Perron-Frobenius Theorem#

Definition
Positive Matrix#
A positive(non-negative) matrix $\mathbf{A}\in \mathbf{\mathcal{M}}_{n,m}(\mathbb{R})$ is a matrix with all entries $a_{ij}$ positive(non-negative).
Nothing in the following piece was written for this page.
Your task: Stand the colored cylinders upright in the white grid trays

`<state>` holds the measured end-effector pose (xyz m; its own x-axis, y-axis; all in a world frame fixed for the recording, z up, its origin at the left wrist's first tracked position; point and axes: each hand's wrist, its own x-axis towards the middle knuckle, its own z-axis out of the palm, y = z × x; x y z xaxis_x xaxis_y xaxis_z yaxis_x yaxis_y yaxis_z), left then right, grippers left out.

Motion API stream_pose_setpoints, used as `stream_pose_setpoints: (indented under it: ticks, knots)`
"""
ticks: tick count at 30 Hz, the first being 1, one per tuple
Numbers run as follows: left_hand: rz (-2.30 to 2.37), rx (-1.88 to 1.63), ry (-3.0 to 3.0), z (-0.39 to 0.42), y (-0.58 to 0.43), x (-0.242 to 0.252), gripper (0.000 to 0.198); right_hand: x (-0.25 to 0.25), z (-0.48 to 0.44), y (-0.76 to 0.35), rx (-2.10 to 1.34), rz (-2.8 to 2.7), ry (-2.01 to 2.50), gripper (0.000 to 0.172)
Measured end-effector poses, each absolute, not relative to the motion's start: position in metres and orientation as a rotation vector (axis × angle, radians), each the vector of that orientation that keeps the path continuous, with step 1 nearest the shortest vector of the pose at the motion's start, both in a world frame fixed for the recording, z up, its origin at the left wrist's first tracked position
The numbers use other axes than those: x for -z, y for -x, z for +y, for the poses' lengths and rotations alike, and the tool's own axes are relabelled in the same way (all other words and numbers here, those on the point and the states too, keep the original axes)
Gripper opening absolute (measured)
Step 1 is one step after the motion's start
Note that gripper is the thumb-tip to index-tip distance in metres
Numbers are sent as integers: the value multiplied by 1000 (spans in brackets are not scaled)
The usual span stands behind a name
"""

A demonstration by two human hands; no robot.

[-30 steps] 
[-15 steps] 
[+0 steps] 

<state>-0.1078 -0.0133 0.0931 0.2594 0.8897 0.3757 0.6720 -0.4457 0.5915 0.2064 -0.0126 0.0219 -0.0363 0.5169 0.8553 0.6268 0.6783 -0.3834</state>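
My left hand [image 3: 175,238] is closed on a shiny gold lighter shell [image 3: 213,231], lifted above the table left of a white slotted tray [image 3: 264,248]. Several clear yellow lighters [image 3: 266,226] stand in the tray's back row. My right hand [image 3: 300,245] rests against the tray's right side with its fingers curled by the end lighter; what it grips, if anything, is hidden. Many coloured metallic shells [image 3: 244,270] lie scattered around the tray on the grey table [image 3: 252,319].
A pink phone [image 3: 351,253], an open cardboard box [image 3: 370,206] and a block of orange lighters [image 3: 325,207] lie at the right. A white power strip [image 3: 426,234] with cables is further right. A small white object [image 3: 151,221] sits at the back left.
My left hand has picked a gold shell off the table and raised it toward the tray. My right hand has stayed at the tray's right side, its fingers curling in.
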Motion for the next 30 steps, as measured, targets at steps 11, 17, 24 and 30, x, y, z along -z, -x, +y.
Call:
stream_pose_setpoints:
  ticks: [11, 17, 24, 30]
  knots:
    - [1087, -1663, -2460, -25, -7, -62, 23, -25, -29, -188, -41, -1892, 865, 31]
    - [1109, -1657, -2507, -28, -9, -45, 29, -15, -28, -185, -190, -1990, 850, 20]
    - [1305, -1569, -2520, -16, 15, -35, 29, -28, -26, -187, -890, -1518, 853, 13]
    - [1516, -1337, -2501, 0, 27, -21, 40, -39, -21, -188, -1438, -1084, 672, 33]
If $\mathbf{A}>0, \mathbf{\alpha} \geq 0, \mathbf{\alpha}\neq 0$ , then $\mathbf{A}\mathbf{\alpha}>0$ .

Definition
Spectral Radius#
The spectral radius of a matrix $\mathbf{A}\in \mathbf{\mathcal{M}}_n(\mathbb{R})$ is defined as $\rho(\mathbf{A})=\max\{|\lambda|:\lambda \text{ is an eigenvalue of } \mathbf{A}\}$ .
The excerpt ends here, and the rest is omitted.